Antibody detection allows grouping tests two types of methods. Unspecific methods are used in areas with scarce resources: Formalin test; test mercuric chloride; or proof of thymol turbidity. Specific serological tests detect specific antibodies. Of these the most used in endemic areas are: agglutination test (CATT: Card Agglutination Test Trypanosoma); Tripanolisis immune (TL); latex agglutination test (Latex agglutination test) to detect antibodies; fluorescent antibody test (IFAT: Immunofluorescent Antibody Test); and enzyme immunoassay (ELISA: Enzyme-linked Immunosorbent Assay).
The molecular diagnostic tests (PCR) to detect parasite DNA are superior in sensitivity to observation and detection of antigen, both in the overbearing phases, as in the chronic phase, and is considered to be detected a trypanosome per milliliter of blood .

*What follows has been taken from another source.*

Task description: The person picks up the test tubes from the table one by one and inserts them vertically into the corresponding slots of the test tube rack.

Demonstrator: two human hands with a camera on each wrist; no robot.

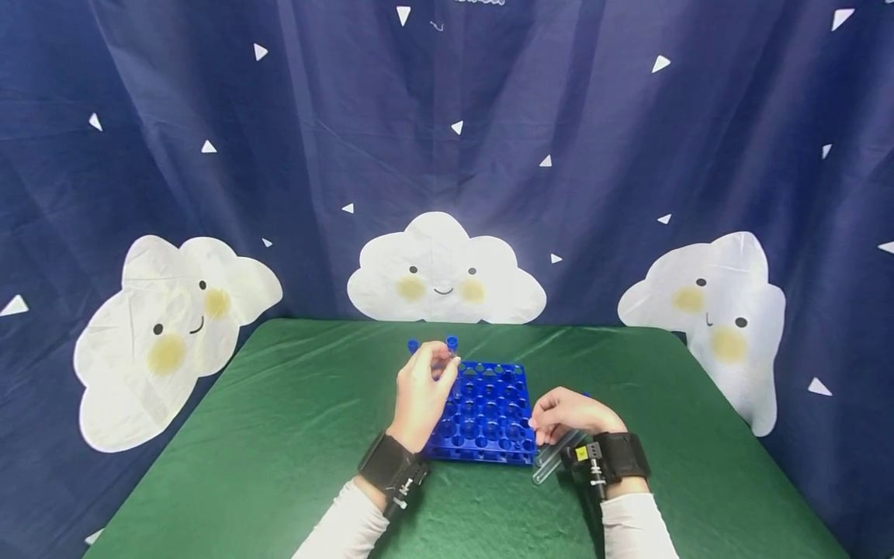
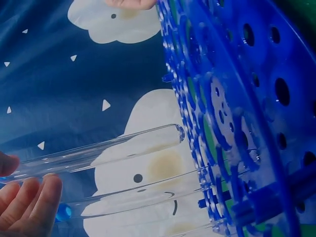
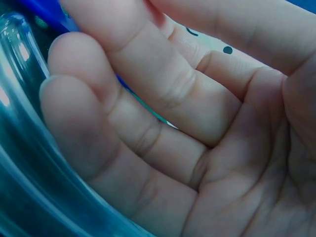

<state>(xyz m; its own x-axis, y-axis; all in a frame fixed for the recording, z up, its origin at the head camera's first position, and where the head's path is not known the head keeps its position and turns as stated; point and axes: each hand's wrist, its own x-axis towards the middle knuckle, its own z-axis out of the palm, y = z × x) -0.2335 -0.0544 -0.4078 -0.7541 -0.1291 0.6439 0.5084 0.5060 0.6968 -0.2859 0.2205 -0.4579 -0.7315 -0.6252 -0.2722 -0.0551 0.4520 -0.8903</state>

Serologic tests, and require time to have developed antibodies to identify the genus Trypanosoma to cause infection but not the species. As a result, the molecular diagnosis as the most sensitive for identifying the species Trypanosoma evansi method is recommended.
Tests in IVAMI:
- Microscopic examination of blood smears.
- Inoculation experimental rodents (mice and hamsters).
- Molecular diagnosis (PCR), to detect DNA of Trypanosoma evansi.
- Whole blood collected with EDTA (2 to 5 mL).
Preservation and shipment of sample:
- Refrigerated (preferred) for less than 2 days.
- Frozen: over 2 days (for molecular diagnostic tests only).
- Microscopic examination: 24 hours.
- Experimental inoculation: 10 to 15 days.
- Molecular diagnosis (PCR): 24 to 48 hours.